→ **Assigned task**
Make an exact copy, without pictures, of the lines below from the one containing "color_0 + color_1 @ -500" to the last line, both ends included.

→ **Data block**
------------------------
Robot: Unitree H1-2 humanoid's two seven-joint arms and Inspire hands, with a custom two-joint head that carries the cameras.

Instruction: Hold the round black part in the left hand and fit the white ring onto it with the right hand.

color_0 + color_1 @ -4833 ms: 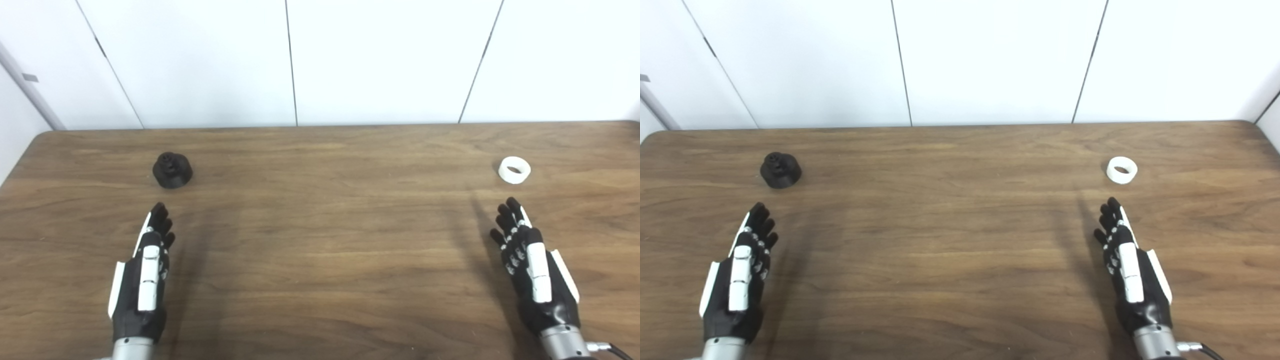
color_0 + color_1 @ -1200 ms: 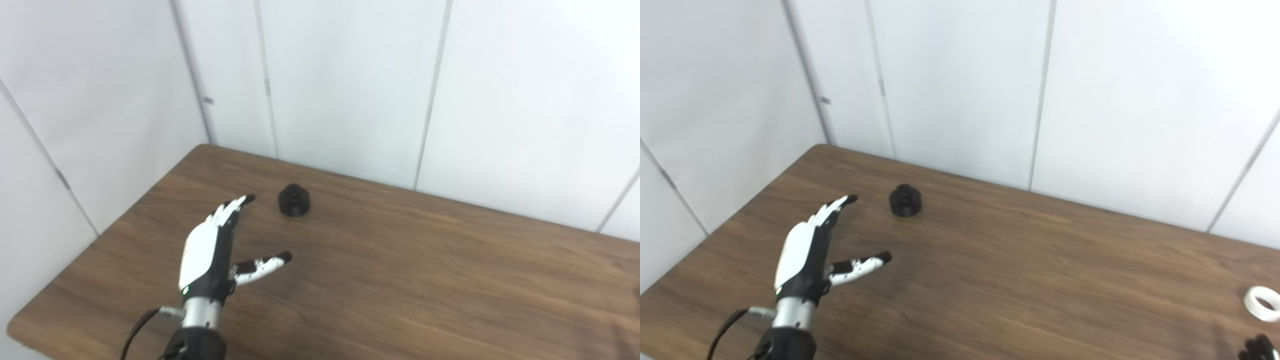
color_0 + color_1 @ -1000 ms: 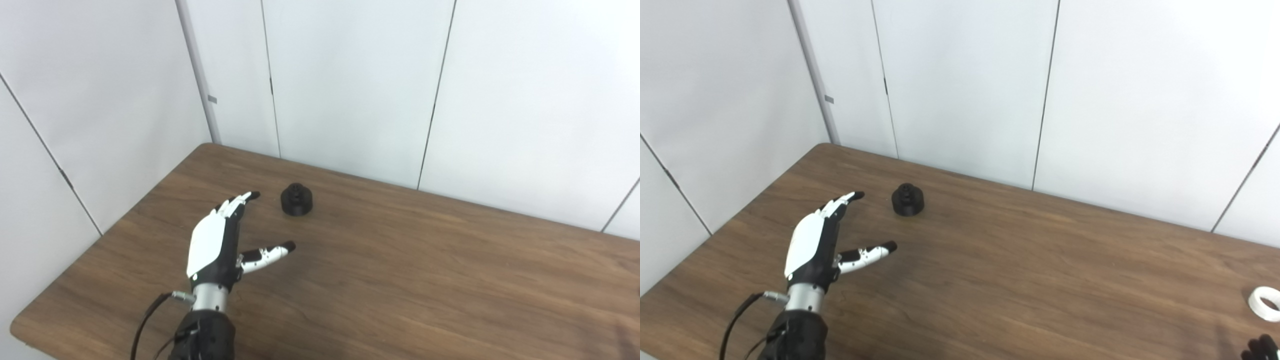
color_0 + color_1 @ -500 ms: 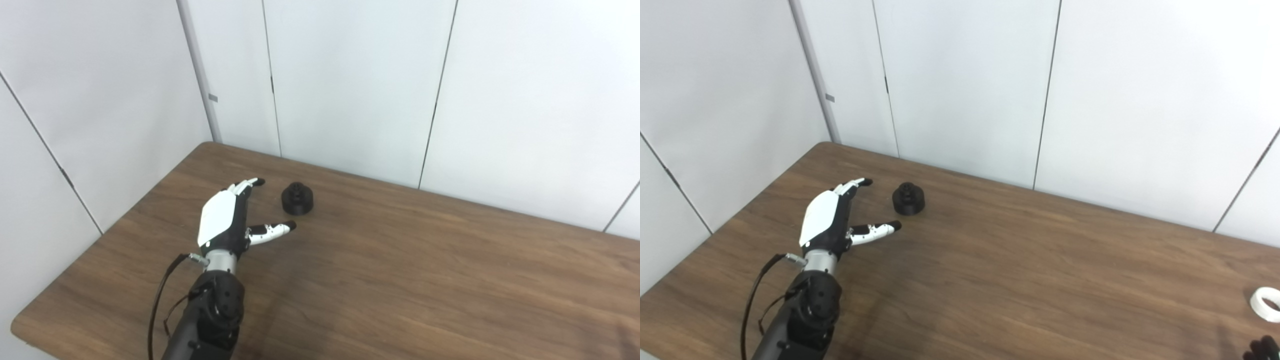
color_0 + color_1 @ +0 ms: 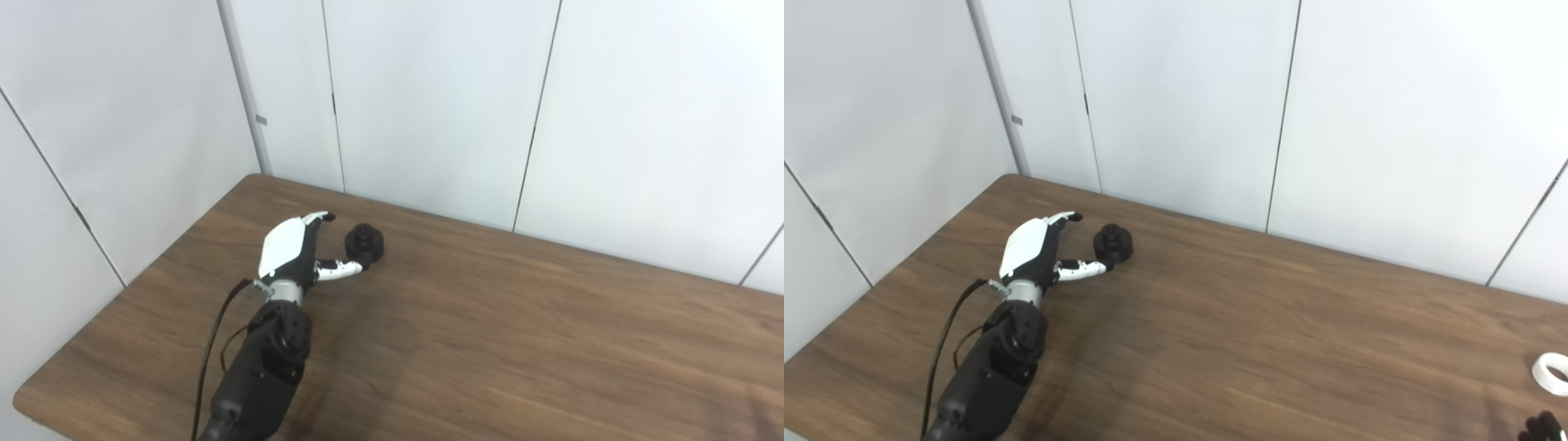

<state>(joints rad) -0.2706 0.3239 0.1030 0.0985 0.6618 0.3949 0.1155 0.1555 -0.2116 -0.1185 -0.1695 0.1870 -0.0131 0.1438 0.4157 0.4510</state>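
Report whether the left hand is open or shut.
Open: the left hand has thumb and fingers spread beside the round black part, not closed around it.

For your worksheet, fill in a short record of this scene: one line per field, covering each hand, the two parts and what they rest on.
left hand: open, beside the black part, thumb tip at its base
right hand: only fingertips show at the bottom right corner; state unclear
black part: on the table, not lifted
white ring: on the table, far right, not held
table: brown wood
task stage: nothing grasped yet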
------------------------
→ **Expected output**
color_0 + color_1 @ -500 ms: 
color_0 + color_1 @ +0 ms: 

<state>(joints rad) -0.2706 0.3239 0.1030 0.0985 0.6618 0.3949 0.1155 0.1555 -0.2116 -0.1185 -0.1695 0.1870 -0.0131 0.1438 0.4157 0.4510</state>
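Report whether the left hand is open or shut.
Open: the left hand has thumb and fingers spread beside the round black part, not closed around it.

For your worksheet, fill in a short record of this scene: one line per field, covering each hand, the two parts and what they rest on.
left hand: open, beside the black part, thumb tip at its base
right hand: only fingertips show at the bottom right corner; state unclear
black part: on the table, not lifted
white ring: on the table, far right, not held
table: brown wood
task stage: nothing grasped yet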

Output for the exercise is complete.